INFORMATION PROVIDED:

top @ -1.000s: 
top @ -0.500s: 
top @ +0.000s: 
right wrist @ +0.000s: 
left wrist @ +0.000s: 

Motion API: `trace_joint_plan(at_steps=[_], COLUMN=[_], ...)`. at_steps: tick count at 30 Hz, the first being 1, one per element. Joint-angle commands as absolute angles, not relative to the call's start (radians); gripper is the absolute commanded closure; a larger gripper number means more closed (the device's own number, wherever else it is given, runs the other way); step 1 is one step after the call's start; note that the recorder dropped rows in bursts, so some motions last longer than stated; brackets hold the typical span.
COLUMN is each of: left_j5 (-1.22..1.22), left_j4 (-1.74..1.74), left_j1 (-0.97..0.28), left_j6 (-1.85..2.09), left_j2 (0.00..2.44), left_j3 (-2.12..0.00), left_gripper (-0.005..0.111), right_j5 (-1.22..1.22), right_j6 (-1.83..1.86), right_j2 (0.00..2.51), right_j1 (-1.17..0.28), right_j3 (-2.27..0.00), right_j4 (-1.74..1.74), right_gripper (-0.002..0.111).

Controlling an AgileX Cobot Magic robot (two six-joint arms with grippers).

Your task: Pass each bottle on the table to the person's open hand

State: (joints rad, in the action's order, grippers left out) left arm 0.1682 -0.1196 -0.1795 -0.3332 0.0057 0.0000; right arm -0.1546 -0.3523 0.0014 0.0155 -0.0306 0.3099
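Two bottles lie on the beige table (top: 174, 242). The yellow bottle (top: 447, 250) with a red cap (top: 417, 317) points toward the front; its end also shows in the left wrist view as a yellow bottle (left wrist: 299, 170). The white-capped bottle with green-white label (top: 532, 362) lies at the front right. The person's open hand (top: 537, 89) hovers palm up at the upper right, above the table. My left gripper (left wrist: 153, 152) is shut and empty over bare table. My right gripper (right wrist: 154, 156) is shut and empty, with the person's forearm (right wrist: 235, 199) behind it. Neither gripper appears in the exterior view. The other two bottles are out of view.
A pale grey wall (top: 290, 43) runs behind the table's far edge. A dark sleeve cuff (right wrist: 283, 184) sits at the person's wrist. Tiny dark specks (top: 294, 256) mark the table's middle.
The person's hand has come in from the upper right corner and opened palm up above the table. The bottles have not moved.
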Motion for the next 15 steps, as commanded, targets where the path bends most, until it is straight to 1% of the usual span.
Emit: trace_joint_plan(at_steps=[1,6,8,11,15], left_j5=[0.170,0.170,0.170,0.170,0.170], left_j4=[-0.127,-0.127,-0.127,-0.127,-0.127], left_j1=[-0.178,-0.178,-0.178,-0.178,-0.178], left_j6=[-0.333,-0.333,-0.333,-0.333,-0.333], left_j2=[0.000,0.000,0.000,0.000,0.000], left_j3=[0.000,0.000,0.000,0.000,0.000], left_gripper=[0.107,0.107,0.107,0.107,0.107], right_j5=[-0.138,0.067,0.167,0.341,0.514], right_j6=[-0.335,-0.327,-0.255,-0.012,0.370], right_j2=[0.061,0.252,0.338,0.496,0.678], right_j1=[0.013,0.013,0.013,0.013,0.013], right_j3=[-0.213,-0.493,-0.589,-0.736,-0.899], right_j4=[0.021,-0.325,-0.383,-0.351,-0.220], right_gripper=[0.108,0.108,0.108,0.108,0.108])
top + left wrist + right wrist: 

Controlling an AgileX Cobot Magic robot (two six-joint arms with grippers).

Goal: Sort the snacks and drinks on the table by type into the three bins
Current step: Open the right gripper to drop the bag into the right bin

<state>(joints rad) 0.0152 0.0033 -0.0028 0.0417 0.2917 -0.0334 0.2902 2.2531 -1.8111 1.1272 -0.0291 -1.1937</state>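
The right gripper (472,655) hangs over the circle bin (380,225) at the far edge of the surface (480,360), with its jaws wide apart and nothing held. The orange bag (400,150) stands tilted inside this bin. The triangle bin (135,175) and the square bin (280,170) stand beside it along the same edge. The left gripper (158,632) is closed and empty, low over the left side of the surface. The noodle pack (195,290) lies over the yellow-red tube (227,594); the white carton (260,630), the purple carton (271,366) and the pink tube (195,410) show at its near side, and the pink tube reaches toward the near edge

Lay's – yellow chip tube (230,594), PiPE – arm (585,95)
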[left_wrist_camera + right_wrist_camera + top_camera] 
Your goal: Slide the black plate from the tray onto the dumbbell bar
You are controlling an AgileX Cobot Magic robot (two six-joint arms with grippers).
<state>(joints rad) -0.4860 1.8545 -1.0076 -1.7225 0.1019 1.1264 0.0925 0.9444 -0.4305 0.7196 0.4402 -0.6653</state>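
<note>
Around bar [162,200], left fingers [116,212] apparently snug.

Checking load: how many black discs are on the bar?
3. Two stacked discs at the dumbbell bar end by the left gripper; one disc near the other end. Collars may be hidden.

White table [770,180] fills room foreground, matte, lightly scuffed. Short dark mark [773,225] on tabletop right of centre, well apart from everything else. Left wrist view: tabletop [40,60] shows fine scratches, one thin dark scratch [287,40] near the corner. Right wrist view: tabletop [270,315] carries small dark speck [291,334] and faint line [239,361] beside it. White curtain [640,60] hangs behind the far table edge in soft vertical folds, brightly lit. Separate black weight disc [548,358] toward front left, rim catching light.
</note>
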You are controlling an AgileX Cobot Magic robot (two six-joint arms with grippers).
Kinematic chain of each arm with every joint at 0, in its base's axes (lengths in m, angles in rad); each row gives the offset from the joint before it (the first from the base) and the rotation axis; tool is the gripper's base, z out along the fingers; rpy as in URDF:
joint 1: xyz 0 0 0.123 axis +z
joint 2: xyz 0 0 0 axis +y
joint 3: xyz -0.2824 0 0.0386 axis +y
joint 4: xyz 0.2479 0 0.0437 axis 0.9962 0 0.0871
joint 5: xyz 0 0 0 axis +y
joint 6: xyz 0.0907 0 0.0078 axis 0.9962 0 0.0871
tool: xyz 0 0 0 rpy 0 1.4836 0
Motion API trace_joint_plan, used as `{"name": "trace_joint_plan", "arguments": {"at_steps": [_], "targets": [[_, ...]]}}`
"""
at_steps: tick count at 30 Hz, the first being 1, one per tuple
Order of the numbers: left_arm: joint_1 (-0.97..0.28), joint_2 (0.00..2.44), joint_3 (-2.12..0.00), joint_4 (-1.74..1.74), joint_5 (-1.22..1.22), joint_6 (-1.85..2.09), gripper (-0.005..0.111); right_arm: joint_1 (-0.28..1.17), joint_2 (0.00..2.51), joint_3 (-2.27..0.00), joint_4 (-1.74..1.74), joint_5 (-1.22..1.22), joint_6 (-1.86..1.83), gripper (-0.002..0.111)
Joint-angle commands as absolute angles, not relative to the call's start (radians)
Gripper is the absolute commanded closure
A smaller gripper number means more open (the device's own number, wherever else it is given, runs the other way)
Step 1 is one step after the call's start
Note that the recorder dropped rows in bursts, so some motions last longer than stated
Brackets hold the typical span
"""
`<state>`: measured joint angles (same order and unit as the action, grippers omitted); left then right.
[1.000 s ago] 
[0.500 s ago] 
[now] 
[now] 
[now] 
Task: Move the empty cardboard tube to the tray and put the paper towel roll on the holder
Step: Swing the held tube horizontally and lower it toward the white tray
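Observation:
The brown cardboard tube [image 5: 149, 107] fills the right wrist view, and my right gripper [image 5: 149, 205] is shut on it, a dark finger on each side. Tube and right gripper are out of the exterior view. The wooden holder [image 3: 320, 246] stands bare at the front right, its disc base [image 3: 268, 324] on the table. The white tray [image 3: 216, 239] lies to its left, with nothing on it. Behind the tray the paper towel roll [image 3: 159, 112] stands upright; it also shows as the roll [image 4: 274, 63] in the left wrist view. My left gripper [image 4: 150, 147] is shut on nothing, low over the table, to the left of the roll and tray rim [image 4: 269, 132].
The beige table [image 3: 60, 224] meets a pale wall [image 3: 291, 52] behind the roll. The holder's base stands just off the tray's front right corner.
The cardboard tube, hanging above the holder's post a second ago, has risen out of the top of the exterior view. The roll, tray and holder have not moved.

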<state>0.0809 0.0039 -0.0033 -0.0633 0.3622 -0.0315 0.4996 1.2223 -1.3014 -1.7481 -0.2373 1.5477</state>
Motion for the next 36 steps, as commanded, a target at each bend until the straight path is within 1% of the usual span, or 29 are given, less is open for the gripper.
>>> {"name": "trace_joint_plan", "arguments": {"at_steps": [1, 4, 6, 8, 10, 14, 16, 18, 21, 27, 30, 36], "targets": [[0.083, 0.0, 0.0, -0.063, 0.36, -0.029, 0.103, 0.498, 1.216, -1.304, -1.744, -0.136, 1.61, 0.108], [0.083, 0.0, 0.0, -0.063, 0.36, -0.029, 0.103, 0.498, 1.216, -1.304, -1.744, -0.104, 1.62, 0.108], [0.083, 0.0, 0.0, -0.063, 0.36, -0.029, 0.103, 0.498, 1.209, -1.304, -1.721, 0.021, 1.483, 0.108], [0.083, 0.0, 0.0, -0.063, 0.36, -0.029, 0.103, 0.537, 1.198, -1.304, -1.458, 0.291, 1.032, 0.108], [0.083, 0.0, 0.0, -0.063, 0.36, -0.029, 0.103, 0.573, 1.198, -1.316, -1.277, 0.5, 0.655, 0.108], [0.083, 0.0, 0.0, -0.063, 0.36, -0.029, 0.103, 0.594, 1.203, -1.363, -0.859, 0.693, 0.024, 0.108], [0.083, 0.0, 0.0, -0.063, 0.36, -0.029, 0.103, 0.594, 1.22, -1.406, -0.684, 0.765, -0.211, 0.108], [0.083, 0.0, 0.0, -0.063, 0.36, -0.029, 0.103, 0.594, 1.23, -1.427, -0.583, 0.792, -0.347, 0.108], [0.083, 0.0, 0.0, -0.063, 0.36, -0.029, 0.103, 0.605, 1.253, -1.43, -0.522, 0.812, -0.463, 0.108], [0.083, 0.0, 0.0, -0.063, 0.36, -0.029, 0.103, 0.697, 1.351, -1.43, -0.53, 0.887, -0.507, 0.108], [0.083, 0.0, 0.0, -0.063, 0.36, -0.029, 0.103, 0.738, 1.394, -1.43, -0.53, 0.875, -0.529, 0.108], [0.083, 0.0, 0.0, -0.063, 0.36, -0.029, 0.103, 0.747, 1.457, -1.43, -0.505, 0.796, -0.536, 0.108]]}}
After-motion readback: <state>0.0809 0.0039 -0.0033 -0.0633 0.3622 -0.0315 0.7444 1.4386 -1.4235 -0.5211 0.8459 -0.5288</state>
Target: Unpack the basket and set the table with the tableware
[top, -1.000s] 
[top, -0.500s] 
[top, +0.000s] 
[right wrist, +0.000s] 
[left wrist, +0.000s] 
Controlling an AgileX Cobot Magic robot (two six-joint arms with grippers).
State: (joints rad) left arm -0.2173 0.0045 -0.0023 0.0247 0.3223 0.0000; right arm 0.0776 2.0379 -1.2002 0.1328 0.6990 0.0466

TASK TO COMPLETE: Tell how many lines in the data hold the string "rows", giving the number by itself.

ANSWER TO THIS EXERCISE: 2